Monday, July 7, 2014

Special S+P 500 model post. The rally that began in 2009 is over.

For anyone new tuning in, these pages use Elliott waves as a market timing tool.  I hope you find the charts below interesting to say the least.

After seeing so many other big name charts look like they had a full wave count that would imply that their bull market (in place since 2009) is now over, I decided to do a deep dive on the S+P 500 to see if I could find a reasonable wave count that might confirm or deny those individual equity wave count analyses.

Below is what I came up with.  This first chart shows the entire A-B-C formation since the start of 2009.  At this resolution you can make out all but the smallest waves.  Triangles are in the right places and I didn't have to "stretch" to make any of the counts.  It is a thing of beauty if I do say so myself.  I have very high confidence in this chart.

If I am correct, selling should begin at the open on Monday and the major indices should all close in the red and never go higher than this point again, likely for the rest of your life if you are 50 or older. Think I'm kidding?    


As bold as it might seem to be to say, I am not kidding at all. 

Following the crash of 1929, stocks did not recover their '29 highs until the mid 1950s.   This is how a whole generation of honest, hard working savers got tricked out of their life savings by con men who used the sneaky weapon on them called fiat currency and fractional reserve banking.  In other words, they were victims of a pump and dump money supply even if most of them had (or have today) zero idea what is really going on.  It has happened many times before in the world and, no, it will not be different this time.
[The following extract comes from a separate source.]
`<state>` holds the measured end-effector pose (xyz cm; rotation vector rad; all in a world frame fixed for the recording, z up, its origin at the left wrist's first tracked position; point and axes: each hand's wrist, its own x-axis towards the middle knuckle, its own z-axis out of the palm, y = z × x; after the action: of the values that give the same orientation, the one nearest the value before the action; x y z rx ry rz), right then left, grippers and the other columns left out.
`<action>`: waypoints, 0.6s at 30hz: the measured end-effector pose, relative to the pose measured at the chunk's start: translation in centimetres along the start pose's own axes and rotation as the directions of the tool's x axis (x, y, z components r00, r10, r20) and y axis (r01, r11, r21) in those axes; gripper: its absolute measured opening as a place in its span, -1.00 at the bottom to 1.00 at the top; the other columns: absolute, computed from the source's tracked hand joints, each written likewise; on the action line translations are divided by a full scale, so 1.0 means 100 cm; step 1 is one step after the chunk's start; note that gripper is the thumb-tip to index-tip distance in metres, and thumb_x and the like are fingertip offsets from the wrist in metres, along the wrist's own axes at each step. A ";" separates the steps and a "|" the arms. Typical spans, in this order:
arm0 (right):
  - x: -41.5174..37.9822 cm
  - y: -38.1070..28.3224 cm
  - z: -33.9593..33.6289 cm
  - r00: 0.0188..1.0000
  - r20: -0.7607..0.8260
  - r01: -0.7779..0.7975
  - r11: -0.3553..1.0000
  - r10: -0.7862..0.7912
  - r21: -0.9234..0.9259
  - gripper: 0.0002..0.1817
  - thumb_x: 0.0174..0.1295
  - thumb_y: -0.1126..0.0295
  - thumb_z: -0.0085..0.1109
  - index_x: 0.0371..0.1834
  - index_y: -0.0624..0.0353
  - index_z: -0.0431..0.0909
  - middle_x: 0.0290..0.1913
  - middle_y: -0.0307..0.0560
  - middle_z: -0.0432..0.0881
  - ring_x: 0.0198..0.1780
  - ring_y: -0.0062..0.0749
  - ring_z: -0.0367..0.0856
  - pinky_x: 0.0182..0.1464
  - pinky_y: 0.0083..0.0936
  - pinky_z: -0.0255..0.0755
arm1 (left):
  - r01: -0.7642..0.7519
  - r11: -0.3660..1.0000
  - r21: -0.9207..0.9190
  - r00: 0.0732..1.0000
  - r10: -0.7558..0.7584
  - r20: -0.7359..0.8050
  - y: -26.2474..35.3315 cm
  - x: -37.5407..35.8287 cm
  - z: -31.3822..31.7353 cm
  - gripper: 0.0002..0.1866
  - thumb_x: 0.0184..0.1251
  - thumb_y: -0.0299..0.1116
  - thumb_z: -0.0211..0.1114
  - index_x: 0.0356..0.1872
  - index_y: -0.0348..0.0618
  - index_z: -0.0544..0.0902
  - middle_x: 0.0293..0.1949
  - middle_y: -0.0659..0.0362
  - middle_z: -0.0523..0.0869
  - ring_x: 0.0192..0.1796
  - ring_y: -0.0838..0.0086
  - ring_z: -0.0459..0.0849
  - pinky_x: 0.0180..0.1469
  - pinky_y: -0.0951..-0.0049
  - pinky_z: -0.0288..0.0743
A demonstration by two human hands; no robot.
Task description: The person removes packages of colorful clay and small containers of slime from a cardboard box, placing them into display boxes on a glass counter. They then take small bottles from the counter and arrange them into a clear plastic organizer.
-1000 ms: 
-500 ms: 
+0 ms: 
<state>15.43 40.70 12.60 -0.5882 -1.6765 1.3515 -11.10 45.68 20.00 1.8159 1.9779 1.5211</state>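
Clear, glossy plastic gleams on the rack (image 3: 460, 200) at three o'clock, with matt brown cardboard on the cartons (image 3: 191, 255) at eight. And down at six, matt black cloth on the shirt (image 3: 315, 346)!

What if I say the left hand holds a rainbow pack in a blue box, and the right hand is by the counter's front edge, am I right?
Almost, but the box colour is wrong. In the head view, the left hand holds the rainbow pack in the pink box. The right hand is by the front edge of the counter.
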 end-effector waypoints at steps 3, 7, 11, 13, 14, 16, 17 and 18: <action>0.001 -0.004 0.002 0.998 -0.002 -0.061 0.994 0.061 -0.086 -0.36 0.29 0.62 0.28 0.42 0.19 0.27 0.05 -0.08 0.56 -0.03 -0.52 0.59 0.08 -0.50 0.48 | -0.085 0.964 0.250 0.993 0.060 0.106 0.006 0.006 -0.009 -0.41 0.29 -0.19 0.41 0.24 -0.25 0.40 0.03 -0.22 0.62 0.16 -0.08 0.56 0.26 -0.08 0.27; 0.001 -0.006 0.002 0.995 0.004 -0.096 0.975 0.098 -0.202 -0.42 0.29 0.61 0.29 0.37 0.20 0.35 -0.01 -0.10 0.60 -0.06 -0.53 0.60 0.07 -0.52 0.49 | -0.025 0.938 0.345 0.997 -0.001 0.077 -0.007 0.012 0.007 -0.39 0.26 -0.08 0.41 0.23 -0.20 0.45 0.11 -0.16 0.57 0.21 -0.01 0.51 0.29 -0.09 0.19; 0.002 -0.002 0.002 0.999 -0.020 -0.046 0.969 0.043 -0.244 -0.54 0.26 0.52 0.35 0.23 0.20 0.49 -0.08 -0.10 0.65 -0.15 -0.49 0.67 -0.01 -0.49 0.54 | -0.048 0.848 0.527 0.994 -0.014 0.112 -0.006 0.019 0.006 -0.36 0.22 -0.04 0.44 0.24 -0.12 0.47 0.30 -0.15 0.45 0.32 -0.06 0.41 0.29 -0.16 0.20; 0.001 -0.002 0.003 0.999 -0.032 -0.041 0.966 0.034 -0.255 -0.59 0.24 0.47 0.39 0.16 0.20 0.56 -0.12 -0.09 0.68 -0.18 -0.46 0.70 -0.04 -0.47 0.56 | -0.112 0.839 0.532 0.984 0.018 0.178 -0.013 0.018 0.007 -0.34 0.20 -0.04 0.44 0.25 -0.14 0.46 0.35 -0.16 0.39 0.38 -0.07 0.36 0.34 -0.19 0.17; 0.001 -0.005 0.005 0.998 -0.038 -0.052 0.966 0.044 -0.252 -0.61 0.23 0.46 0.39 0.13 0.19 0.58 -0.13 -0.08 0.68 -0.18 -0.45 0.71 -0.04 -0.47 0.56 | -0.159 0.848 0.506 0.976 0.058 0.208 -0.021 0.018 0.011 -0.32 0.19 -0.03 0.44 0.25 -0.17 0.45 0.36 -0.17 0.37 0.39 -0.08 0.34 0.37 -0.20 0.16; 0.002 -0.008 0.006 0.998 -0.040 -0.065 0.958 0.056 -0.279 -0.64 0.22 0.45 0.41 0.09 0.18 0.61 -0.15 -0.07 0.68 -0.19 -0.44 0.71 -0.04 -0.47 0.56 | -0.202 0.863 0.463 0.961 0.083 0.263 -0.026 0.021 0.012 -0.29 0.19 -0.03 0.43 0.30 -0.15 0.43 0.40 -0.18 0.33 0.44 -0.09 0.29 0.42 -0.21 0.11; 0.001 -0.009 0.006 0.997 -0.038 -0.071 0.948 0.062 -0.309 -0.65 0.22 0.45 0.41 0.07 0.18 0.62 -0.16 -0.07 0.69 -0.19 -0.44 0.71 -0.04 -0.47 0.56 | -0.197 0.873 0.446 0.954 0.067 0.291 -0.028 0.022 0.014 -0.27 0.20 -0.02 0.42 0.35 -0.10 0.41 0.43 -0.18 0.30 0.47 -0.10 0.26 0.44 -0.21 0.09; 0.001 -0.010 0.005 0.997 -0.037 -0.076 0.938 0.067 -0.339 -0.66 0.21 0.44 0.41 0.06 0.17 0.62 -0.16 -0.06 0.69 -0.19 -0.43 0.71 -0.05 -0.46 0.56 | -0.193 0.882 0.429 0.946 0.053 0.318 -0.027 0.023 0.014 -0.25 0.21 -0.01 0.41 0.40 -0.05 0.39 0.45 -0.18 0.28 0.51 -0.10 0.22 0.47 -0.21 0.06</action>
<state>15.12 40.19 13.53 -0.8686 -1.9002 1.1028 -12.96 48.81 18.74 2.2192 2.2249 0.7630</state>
Below is the daily chart.  I could not fit all of [c] onto the page so this is just -2- through -5- of [c].  You can start to make out the very low level detail in this chart, including that fact that the big sell off in January of this year started what has turned into an ending diagonal.  It makes good sense that the 5th wave really started in January of this year and that is what the negative "January Effect" from this year was telling us. 


The market should have begun down earlier IMO but every possible thing that could be done was in fact done to pump this mess up in the ridiculous hopes that it would never deflate.  But since these prices are up this high only due to the record use of margin debt (a form of "liquidity"), its deflation is 100% guaranteed.  Only the timing is in question. 
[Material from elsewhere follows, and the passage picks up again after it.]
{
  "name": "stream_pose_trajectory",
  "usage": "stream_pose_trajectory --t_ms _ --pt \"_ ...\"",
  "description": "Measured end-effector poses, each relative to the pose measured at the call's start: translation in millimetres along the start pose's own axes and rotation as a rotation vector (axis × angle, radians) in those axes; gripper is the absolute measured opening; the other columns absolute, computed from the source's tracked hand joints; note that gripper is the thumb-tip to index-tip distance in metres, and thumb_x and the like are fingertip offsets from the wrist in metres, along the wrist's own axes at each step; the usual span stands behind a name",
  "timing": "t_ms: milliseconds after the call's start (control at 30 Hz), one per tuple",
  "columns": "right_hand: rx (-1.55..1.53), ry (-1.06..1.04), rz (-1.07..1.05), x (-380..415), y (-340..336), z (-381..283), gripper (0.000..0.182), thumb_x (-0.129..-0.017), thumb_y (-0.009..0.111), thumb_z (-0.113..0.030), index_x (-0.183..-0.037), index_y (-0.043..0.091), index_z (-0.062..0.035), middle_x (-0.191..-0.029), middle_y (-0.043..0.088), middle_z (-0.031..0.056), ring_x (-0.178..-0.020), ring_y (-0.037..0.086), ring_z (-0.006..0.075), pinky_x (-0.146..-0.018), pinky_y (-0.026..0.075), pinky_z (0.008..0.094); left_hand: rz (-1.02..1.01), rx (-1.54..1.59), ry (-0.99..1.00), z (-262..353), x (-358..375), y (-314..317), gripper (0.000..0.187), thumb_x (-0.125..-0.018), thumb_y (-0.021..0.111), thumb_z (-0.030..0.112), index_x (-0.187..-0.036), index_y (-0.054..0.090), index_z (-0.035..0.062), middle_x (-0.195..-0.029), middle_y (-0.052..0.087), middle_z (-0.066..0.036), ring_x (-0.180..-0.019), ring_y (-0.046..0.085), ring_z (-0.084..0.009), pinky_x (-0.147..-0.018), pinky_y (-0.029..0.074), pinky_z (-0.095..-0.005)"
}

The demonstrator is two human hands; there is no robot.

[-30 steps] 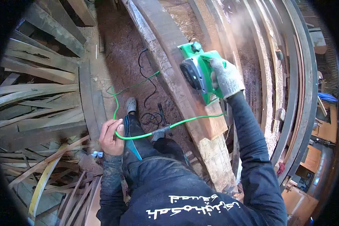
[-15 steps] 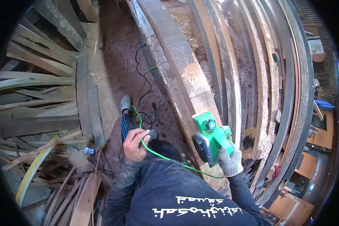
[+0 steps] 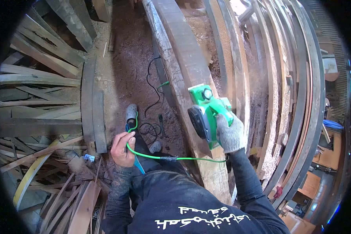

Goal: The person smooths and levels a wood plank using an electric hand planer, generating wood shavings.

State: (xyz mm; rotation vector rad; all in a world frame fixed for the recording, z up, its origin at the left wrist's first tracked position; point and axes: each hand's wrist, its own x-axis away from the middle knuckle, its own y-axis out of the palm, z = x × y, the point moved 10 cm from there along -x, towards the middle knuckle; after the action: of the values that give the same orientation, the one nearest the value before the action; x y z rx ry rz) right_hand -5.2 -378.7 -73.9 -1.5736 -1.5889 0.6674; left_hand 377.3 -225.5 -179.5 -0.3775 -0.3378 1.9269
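Note:
A green electric planer (image 3: 210, 113) with a black side cover rests on a long, thick wooden beam (image 3: 214, 175). My right hand (image 3: 230, 133), in a grey knit glove, is wrapped round the planer's rear handle. Bare, my left hand (image 3: 123, 149) pinches the bright green power cord (image 3: 152, 156) off to the left of the beam. From there the cord runs across in front of my body towards the planer, with a dark taped patch partway along. Its other stretch drops past my fingers towards the floor near my foot.
Several curved beams (image 3: 238, 58) run alongside on the right, with wood shavings between them. Stacked timber and offcuts (image 3: 39, 80) fill the left side. A dark cable (image 3: 149, 80) joins a green plug on the dusty floor. My clog (image 3: 132, 111) stands near it.
The planer has moved forward along the beam, away from my body, with my right hand on it. My left hand has shifted left and slightly down, drawing the cord along.

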Motion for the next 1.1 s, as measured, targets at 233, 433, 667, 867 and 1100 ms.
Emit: stream_pose_trajectory --t_ms 233,433,667,867,1100 --pt "-0.14 0.053 -0.064 -92.3 41.2 -39.2 0.036 -0.106 0.072 -0.038 -0.104 0.076 -0.0022 -0.075 0.073 0.0115 -0.065 0.07 0.0189 -0.063 0.056 0.0367 0.043 -0.042 -0.078 -27.0 -26.6 -20.8 0.022 -0.105 0.075 0.017 -0.121 0.081 0.0018 -0.113 0.074 -0.019 -0.101 0.074 -0.0354 -0.089 0.059 -0.0423" --pt "0.662 -0.794 0.08 -191.6 89.3 -147.0 0.027 -0.096 0.069 -0.017 -0.123 0.069 -0.0129 -0.097 0.073 0.0113 -0.089 0.074 0.0325 -0.077 0.06 0.0465 0.064 -0.116 -0.07 -39.0 -59.3 -41.9 0.021 -0.105 0.074 0.016 -0.119 0.081 0.0014 -0.112 0.075 -0.019 -0.103 0.074 -0.0345 -0.092 0.058 -0.0419" --pt "0.027 0.001 -0.264 -272.6 116.7 -125.8 0.029 -0.097 0.068 -0.015 -0.126 0.067 -0.0176 -0.093 0.075 0.0116 -0.08 0.077 0.0359 -0.073 0.061 0.051 0.106 -0.153 -0.113 -43.5 -61.8 -76.2 0.024 -0.105 0.074 0.018 -0.12 0.081 0.001 -0.114 0.075 -0.018 -0.106 0.073 -0.0316 -0.095 0.057 -0.0397" --pt "0.683 -0.696 -0.023 -98.1 62.4 -104.9 0.04 -0.091 0.068 -0.008 -0.131 0.067 -0.0136 -0.112 0.072 0.0165 -0.093 0.075 0.0385 -0.078 0.063 0.049 0.113 -0.101 -0.093 -37.0 -30.1 -63.3 0.021 -0.104 0.075 0.013 -0.121 0.081 0.0017 -0.114 0.075 -0.018 -0.107 0.074 -0.0319 -0.096 0.058 -0.0404" --pt "0.0 0.22 -0.035 138.1 -42.7 60.9 0.029 -0.098 0.074 -0.024 -0.112 0.076 0.0005 -0.083 0.077 0.0211 -0.08 0.081 0.0305 -0.075 0.061 0.041 -0.105 0.051 0.027 16.8 24.4 19.5 0.025 -0.093 0.082 0.005 -0.118 0.081 0.0035 -0.112 0.074 -0.016 -0.102 0.074 -0.0326 -0.09 0.06 -0.0409"
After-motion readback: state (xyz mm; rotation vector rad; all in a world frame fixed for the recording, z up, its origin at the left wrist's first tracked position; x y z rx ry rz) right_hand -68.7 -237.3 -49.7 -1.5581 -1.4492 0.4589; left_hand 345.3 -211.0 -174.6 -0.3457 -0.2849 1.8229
I think this chart is telling us that the top was last Friday going into the long 4th of July holiday.  I'm going to give it the highest level of confidence that I have ever given to a chart: 99.9%.  Yes, I will leave 0.1% chance that the chart morphs into another count but if so it will not be significantly higher than this.


I also want to point out that everyone is expecting the rally to hit S+P 2000.  That is exactly the reason for it not to do so.  Too many people are too confident that the S+P 500 will hit 2k and then have a small correction and then power up to higher highs. But I just cannot see that in this chart. 

Yes, it is totally risky to make predictions in real time.  It is MUCH safer to make them when looking in the rear view mirror.  So let me offer you this iron clad guarantee: bet as much money as you are comfortable with after reading my charts and my words.  Then, if you lose any money AT ALL or are in ANY way dissatisfied then just make a post in the comments demanding your subscription price be refunded and you will in fact receive a full and immediate refund of the entire amount paid.  You have my word on that!

Seriously folks, the way to trade this is so simple.  Short this index right at the open or even in premarket.  Then set your stops for, say, $2 higher than Friday's close and then just walk away.  Call it 1990 to be safe.  If I am right they will not be able to take you out. 

The first confirmation that this count is correct will be a break down through the top blue line back into the blue channel.  Then it should quickly break below the lower blue channel.  Then maybe dance between blue and orange lines like they were pin ball bumpers before breaking back down into the orange channel, probably on a small 3rd wave.

When it breaks below the lower rail of the orange channel, expect the herd to begin getting visibly nervous.  Nobody will want to be the last one out of this pump and dump scam.



The only thing that I am not certain about is whether that last little run from 1983.20 to 1985.59 is a full 5 waves up or not.  The chart does not have a lower resolution than 1 minute.  But fear not, it means that if it does nudge higher (i.e. to try to hit that 2k mark) then it all has to happen within 5 minutes of the open.  You will not have to wait very long to determine if this model is flawed or not.

As usual, time will tell.  Good luck to all!